- _ABOUT THIS TASK_
The full listing, start to finish: write it out again exactly.

- _GIVEN DATA_
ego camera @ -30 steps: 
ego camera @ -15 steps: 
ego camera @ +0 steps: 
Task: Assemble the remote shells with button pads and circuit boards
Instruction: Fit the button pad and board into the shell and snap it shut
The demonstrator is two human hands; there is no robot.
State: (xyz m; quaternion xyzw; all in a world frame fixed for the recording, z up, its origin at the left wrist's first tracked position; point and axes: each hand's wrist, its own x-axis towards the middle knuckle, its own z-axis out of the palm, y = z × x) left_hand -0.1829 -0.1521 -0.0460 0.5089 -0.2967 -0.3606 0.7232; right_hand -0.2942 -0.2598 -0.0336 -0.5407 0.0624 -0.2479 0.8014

- _SOLUTION TO THIS EXERCISE_
ego camera @ -30 steps: 
ego camera @ -15 steps: 
ego camera @ +0 steps: 
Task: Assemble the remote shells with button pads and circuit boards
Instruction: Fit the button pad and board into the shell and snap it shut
The demonstrator is two human hands; there is no robot.
State: (xyz m; quaternion xyzw; all in a world frame fixed for the recording, z up, its origin at the left wrist's first tracked position; point and axes: each hand's wrist, its own x-axis towards the middle knuckle, its own z-axis out of the palm, y = z × x) left_hand -0.1829 -0.1521 -0.0460 0.5089 -0.2967 -0.3606 0.7232; right_hand -0.2942 -0.2598 -0.0336 -0.5407 0.0624 -0.2479 0.8014

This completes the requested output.